== What you have to do ==
Whenever a line in the listing contains "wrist", copy that line.

Collected material Start Marker

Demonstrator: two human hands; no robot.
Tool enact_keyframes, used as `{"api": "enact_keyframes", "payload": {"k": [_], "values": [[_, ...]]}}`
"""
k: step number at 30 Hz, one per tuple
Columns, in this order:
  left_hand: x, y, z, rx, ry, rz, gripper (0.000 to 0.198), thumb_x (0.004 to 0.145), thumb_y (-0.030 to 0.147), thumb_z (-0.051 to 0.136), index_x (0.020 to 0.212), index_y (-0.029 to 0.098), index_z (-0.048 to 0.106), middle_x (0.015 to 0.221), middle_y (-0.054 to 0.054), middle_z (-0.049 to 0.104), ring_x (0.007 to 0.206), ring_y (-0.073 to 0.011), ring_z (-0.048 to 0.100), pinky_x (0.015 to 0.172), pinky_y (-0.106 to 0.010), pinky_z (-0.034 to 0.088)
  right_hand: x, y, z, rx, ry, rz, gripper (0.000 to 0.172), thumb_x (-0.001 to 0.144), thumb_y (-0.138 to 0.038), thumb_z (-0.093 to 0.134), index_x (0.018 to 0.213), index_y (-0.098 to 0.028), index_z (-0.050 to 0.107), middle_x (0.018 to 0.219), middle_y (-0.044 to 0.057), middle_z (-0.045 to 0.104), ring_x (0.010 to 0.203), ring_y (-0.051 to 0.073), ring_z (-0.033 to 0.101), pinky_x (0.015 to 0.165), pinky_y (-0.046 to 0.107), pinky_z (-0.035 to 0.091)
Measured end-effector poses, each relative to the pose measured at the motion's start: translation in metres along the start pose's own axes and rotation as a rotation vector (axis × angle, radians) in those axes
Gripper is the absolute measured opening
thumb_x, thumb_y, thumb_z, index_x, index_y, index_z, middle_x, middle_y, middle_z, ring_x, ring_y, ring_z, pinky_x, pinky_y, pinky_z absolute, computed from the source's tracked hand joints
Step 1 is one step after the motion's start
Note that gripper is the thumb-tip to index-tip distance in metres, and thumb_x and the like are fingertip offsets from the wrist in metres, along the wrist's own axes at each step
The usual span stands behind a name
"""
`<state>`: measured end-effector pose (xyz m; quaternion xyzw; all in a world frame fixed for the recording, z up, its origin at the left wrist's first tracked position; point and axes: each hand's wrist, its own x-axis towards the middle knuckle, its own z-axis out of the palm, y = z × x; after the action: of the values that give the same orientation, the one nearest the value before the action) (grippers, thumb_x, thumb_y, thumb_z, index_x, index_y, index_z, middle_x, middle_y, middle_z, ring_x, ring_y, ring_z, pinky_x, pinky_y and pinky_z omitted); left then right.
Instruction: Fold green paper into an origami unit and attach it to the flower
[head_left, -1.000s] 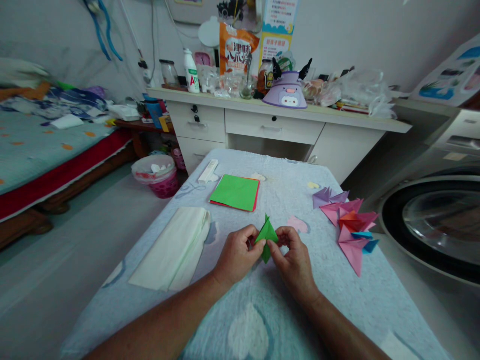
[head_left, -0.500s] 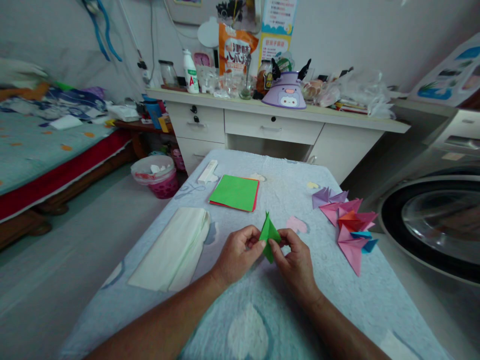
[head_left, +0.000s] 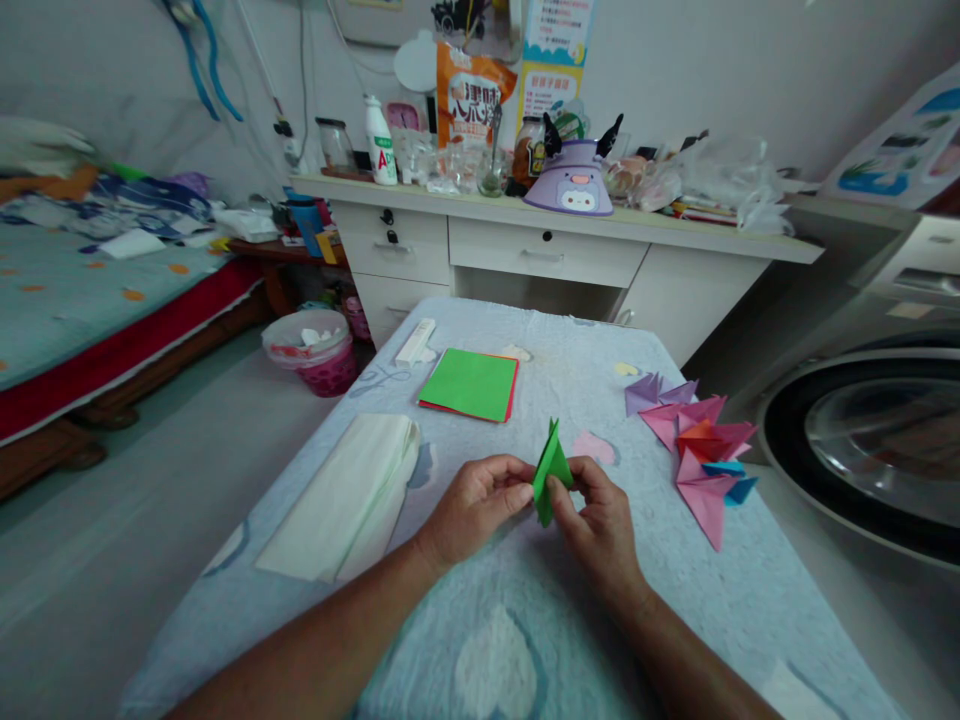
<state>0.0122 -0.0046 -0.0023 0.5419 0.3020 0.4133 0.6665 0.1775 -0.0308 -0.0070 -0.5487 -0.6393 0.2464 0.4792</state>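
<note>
A folded green paper piece [head_left: 550,465] stands upright between my two hands above the light blue tablecloth [head_left: 525,620]. My left hand [head_left: 476,505] pinches its left side with thumb and fingers. My right hand [head_left: 600,520] pinches its right side, thumb on the front face. Further back lies a stack of square sheets [head_left: 471,384], green on top with red under it. To the right sits a pile of folded pink, purple, orange and blue paper pieces [head_left: 701,450].
A folded white cloth [head_left: 349,495] lies at the table's left. A small white box [head_left: 417,341] rests near the far left edge. Behind stands a cluttered white desk [head_left: 547,235], a pink bin [head_left: 311,350], a bed [head_left: 82,290] at left and a washing machine [head_left: 870,440] at right.
The green piece has turned edge-on and shifted slightly right between my fingers. Both hands have moved a little to the right with it.
</note>
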Motion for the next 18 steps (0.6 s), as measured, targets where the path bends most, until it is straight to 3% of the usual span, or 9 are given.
{"api": "enact_keyframes", "payload": {"k": [18], "values": [[0.0013,0.0003,0.0012,-0.019,0.036,-0.020,0.029,0.081,0.037,0.067,0.095,0.012,0.073,0.081,-0.006,0.072,0.075,-0.0156,0.065,0.075,-0.028,0.052,-0.0001,-0.0015,-0.0022,0.106,-0.033,0.017,0.011,0.088,-0.025,0.055,0.079,-0.020,0.059,0.068,-0.002,0.062,0.062,0.014,0.058,0.060,0.025,0.045]]}}
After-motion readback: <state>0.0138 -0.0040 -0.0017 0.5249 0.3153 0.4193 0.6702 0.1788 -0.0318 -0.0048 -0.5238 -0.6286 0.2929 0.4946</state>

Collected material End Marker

== Written solution ==
Note that gripper is the thumb-tip to index-tip distance in metres, and thumb_x and the like are fingertip offsets from the wrist in metres, along the wrist's own axes at each step
`<state>`: measured end-effector pose (xyz m; quaternion xyzw; all in a world frame fixed for the recording, z up, its origin at the left wrist's first tracked position; point and axes: each hand's wrist, its own x-axis towards the middle knuckle, its own z-axis out of the palm, y = z × x; after the action: of the values that give the same orientation, the one nearest the value before the action) (grippers, thumb_x, thumb_y, thumb_z, index_x, index_y, index_z, middle_x, middle_y, middle_z, ring_x, ring_y, ring_z, pinky_x, pinky_y and pinky_z omitted); left then right.

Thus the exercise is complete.